And that is what scares me the most about this invisible and yet recognizing force that everyone will meet sooner or later. We all hope for a later time, but the fact of the matter is we have no control over it so we as humans don’t understand something, we forget about it. Or leave it alone. But that doesn’t work with a brain like mine, living with the constant reminder that death could be at the door ready to knock and claim my life puts me in a cage of my own mind. And the fact that one day I can’t ignore that knock puts my mind in a constant state of panic. Like right now, as I am sitting in my room with the lights turned off at 10:12pm on New Year’s eve. The only thing keeping my room illuminated is the computer I got for the Holidays, but I can’t help but wonder if this is what the millions of people claimed by death will see for all eternity.

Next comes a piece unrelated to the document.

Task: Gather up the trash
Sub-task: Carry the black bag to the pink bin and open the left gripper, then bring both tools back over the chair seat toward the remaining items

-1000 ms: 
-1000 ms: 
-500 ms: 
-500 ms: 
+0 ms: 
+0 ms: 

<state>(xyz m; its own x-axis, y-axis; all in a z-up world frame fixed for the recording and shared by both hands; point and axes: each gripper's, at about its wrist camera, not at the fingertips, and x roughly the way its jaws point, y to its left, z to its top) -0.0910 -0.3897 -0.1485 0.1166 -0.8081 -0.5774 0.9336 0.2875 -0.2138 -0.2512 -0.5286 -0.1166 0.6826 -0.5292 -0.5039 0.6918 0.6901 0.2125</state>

Darkness, no light. Just darkness.
Or do they see a God of their choice?
Maybe they will meet eternal suffering or eternal bliss.
The first time I saw a dead body, I was a young boy, much younger than I am today. A family member, a man who I thought was the most loving man. A man whom I immortalized in my extremely early adolescent mind. A man who I thought was untouchable by death.
He layed in his coffin, in a bright baby blue suit. His hands folded over his abdomen; younger me thought he looked funny, his skin was ever so slightly gray and his chest was still as can be.
It was only until I saw him lowered into the ground. Buried under dirt was when I realized.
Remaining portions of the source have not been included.